SOURCE DATA -
::::::
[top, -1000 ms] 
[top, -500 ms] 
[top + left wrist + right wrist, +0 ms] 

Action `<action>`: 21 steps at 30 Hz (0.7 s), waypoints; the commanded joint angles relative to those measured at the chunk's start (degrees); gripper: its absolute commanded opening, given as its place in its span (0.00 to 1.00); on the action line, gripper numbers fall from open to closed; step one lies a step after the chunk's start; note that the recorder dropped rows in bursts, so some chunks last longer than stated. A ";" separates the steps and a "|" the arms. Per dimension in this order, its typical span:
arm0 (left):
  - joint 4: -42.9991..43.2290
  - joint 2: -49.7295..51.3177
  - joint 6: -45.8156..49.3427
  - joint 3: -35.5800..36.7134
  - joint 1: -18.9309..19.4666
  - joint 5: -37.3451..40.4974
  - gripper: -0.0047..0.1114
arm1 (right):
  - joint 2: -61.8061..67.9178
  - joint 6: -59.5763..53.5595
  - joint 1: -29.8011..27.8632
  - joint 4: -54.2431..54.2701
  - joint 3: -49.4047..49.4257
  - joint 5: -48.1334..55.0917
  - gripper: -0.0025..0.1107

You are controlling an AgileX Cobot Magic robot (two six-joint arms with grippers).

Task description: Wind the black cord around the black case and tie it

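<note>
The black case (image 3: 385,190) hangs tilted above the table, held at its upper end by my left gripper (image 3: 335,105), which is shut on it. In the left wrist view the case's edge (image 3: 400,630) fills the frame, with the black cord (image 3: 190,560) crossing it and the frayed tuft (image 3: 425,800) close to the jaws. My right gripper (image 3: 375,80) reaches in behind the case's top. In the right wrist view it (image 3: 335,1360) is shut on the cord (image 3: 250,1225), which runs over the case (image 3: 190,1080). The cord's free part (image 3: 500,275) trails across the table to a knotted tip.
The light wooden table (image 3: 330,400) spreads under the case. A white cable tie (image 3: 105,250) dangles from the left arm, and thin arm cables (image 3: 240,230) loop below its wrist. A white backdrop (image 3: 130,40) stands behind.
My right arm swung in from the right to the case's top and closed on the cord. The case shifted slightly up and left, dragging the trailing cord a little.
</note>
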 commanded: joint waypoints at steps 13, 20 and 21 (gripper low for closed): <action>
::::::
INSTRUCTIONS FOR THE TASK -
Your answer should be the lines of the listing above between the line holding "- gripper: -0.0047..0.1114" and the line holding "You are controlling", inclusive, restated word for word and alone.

THE COMPLETED TASK -
  - gripper: -0.0047..0.1114
arm1 (right):
  - joint 2: -61.8061..67.9178
  - joint 6: -59.5763..53.5595
  - joint 1: -29.8011..27.8632
  - joint 4: -54.2431..54.2701
  - joint 3: -49.4047..49.4257
  - joint 5: -48.1334..55.0917
  - gripper: -0.0025..0.1107

You are controlling an AgileX Cobot Magic robot (two six-joint arms with grippers).

Nothing further is needed to complete this exercise.